Shrieks penetrate the theatre, 'Ta ta ta ta taaa', the film rolls, a voice yells: 'Tuer encore!' 'Jamais
plus!!' answers a choir of spectators. 'Les cochons de 1'espace!' 'Ta geule'... 1 It turns out to be a
recurring phenomenon. The ritual, so to speak, is repeated at the beginning of each screening at the
major venue. Throughout the film, the audience stays extremely responsive: the spectators applaud
the various guests; clap during the credits whenever a name they know appears; playfully warn
characters against the potential dangers awaiting them ('Don't go in there!'); and applaud again each
time a gory effect fills the screen. Even more, the whole theatre starts howling like a pack of wolves
whenever a full moon appears, there's the sound of kissing during romantic scenes, they're crying 'la
porte' whenever someone leaves a door to the theatre open...
For more than twenty years now, the Brussels Festival of Fantastic, Thriller and Science Fiction
Film (or, the Brussels International Festival of Fantastic Film, BIFFF) has built a firm reputation for
being one of the most popular film events in Europe, welcoming approximately 65,000 spectators plus
more than a hundred international guests. Above all, the Festival has a reputation for being great fun.

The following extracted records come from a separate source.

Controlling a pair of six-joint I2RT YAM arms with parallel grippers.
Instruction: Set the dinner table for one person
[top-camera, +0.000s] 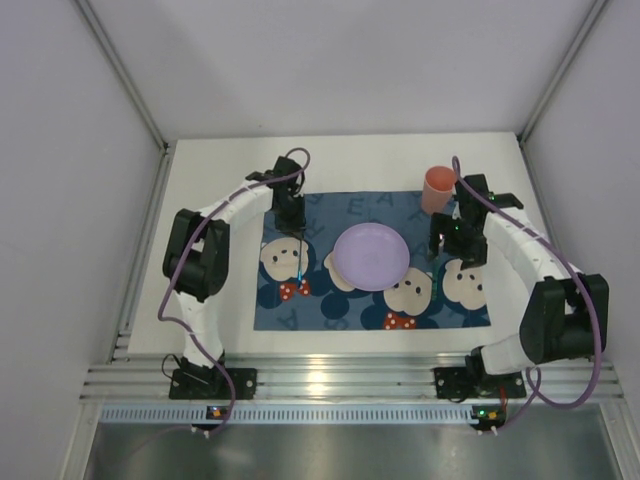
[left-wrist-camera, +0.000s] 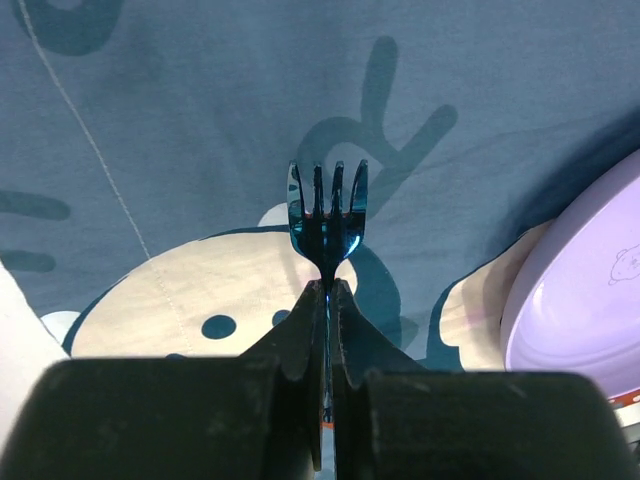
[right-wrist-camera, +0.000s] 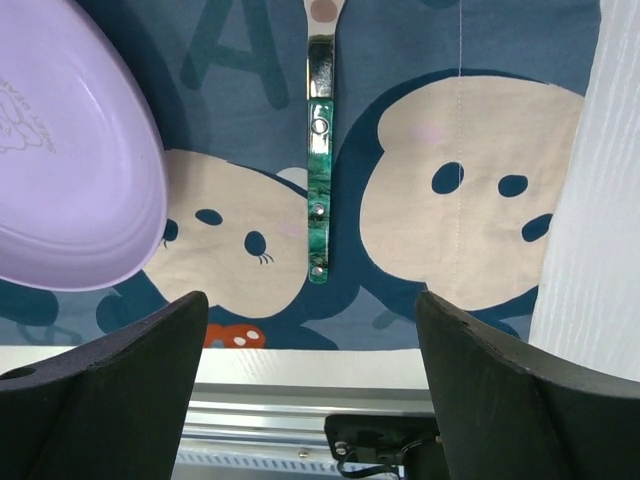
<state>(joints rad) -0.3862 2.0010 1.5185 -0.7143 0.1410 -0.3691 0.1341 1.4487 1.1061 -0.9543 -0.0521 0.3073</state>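
The left pincer (left-wrist-camera: 327, 290) pinches the blue fork (left-wrist-camera: 328, 215); best lowered flat onto the placemat (left-wrist-camera: 200, 120), clear of the purple plate (left-wrist-camera: 580, 300); the right pincer (right-wrist-camera: 310, 300) hangs spread.

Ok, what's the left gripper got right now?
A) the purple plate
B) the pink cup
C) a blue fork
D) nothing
C: the left gripper is shut on the handle of the blue fork, tines sticking out over the placemat.
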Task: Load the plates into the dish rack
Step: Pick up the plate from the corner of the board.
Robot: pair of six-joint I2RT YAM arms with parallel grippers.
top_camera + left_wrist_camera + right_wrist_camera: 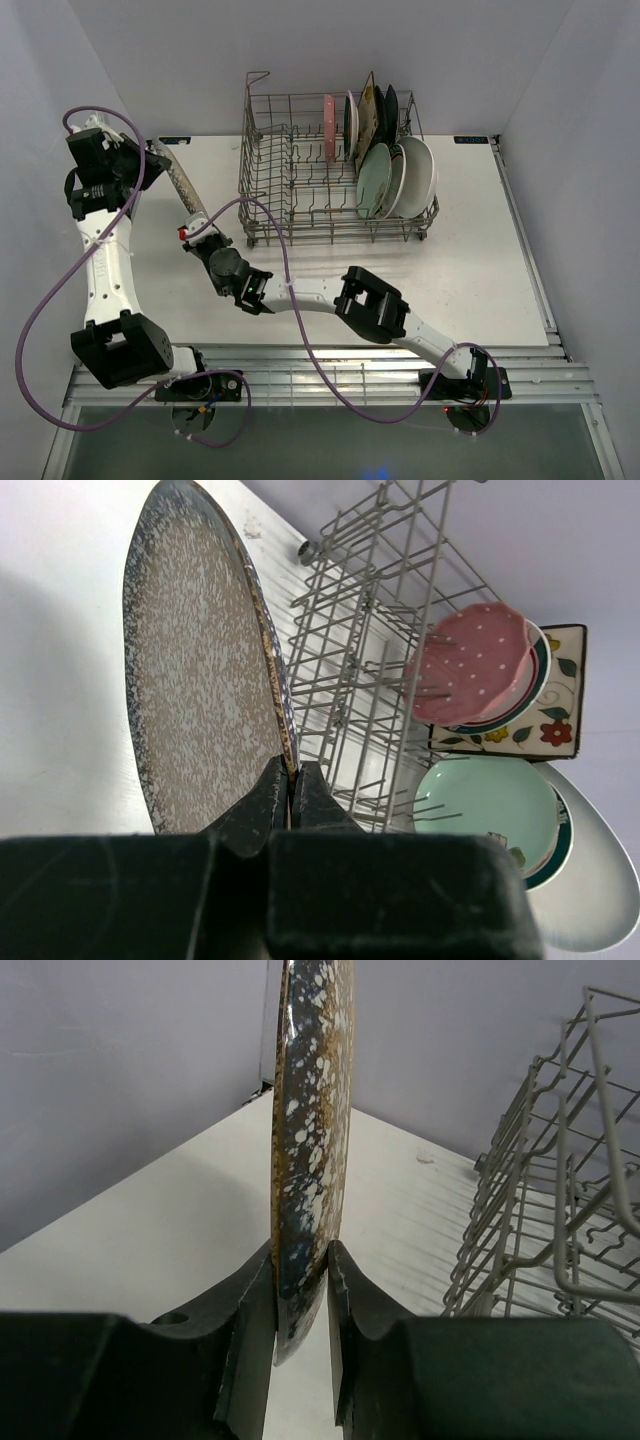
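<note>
A speckled silver round plate hangs on edge above the table, left of the dish rack. My left gripper is shut on its far rim; in the left wrist view the fingertips pinch the plate. My right gripper holds the near rim, and in the right wrist view both jaws press the speckled plate at the gripper. Several plates stand in the rack's right half: a pink one, a cream floral square and a pale green one.
The rack's left half holds only bare upright tines, also seen as the wire wall to the right of the held plate. Grey walls close in the white table on the left, back and right.
</note>
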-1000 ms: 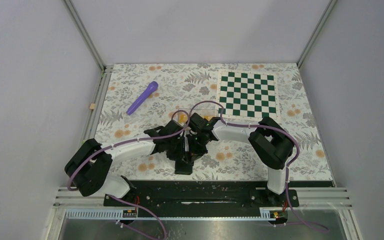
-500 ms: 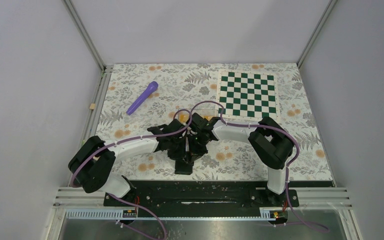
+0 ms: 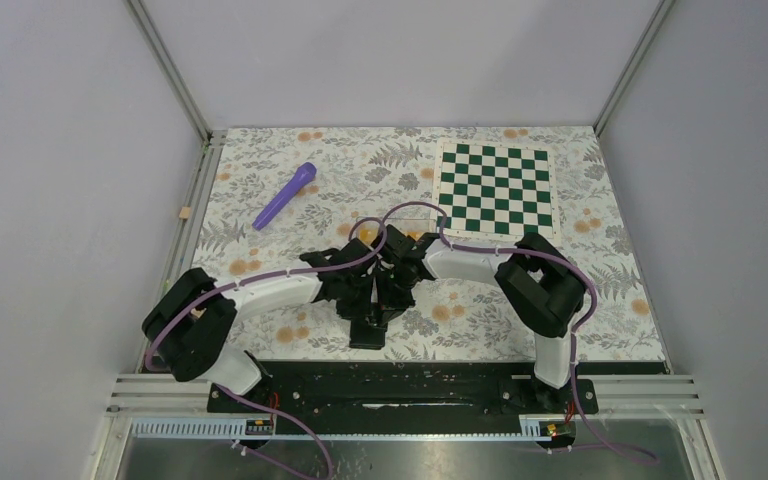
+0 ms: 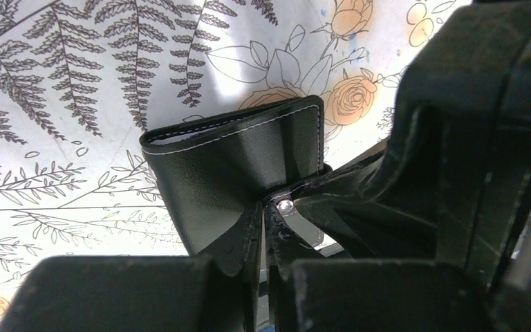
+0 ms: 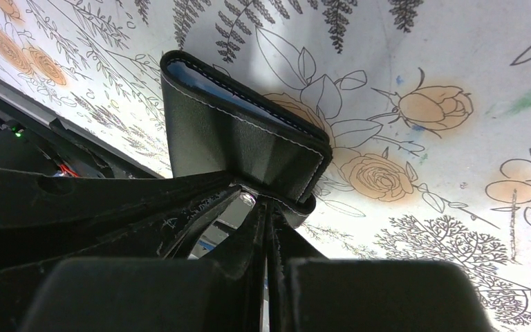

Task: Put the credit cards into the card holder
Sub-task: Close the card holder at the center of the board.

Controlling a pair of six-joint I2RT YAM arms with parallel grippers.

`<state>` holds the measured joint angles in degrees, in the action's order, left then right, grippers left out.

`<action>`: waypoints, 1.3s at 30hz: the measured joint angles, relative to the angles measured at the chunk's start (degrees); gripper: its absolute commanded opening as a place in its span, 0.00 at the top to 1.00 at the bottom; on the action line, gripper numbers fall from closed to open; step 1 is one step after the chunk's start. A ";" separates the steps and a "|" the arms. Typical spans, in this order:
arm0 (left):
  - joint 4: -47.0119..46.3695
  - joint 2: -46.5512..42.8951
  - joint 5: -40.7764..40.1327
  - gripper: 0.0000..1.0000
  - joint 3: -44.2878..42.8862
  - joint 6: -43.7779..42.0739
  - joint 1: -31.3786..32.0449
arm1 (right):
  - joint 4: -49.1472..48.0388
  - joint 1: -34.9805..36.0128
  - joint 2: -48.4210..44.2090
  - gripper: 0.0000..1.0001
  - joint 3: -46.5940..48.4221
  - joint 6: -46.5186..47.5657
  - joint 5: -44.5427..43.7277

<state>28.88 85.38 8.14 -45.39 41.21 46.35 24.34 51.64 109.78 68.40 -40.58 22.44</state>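
The card holder (image 3: 367, 334), a black folded wallet, is at the table's near middle, held between both grippers. In the left wrist view my left gripper (image 4: 275, 232) is shut on one edge of the card holder (image 4: 228, 162), beside its snap tab (image 4: 297, 221). In the right wrist view my right gripper (image 5: 266, 221) is shut on the card holder (image 5: 228, 142), whose grey-blue inside shows along the top edge. In the top view the left gripper (image 3: 365, 297) and right gripper (image 3: 388, 295) almost touch. Orange credit cards (image 3: 365, 232) peek out just behind the grippers, mostly hidden.
A purple marker-like object (image 3: 285, 194) lies at the back left. A green and white chequered board (image 3: 496, 187) lies at the back right. The flowered cloth (image 3: 260, 240) covers the table. Grey walls close in all around.
My left arm has shifted slightly to the right, bringing its gripper closer to the right one. The card holder stays in the same spot.
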 measured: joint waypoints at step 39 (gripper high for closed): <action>-9.84 -28.79 2.71 0.37 9.64 6.58 -5.66 | -0.66 -0.07 -12.70 0.85 0.00 -0.48 -2.95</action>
<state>19.05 56.60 10.85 -35.75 47.79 40.69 23.68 51.57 97.08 68.40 -41.06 19.49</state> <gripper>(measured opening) 0.600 0.091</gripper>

Few things are as funny as bad fantasy, horror or science fiction film, and as well as the best, BIFFF has
not been afraid to programme some of the worst, particularly late at night, to the great amusement of
a boisterous audience. Of course this is not the whole story; the Festival attendants are not to be seen
as one unified public but as a bunch of different spectators, bridging the line between age, gender and
taste. As a matter of fact, twenty years on, BIFFF still has a lot of its original attendance, but has at
the same time always managed to attract young people too, newcomers every year. Some people even
take their annual holidays to coincide with the Festival. Others are just there because they happened
to be in the neighbourhood and had nothing else to do.
In this chapter I shall try to examine this audience in greater detail, avoiding the trap of a
romanticisation of the festival public, but instead relating it to contemporary theories of audience
reception where viewing a film becomes an odd combination of distraction and appropriation.2
Instead of just reading movies, contemporary audiences now adopt movies, create cults around them,
tour through them. Applied to this Festival, the audience adopts 'genre', the boundaries of the genre
being not that easy to draw, not since the notion of a unified public is considered a reality no more.
Watching a film at the Festival is a cult film experience, one of the different viewing positions in a
more and more heterogeneous culture.
Therefore the festival public could be described as a cult audience, which is a difficult audience to
please. And, as one of the programmers of the Festival, I shall try to explain how we try to nourish this
cult, continuously coping with the ever-changing outlook of film in general and genre in particular.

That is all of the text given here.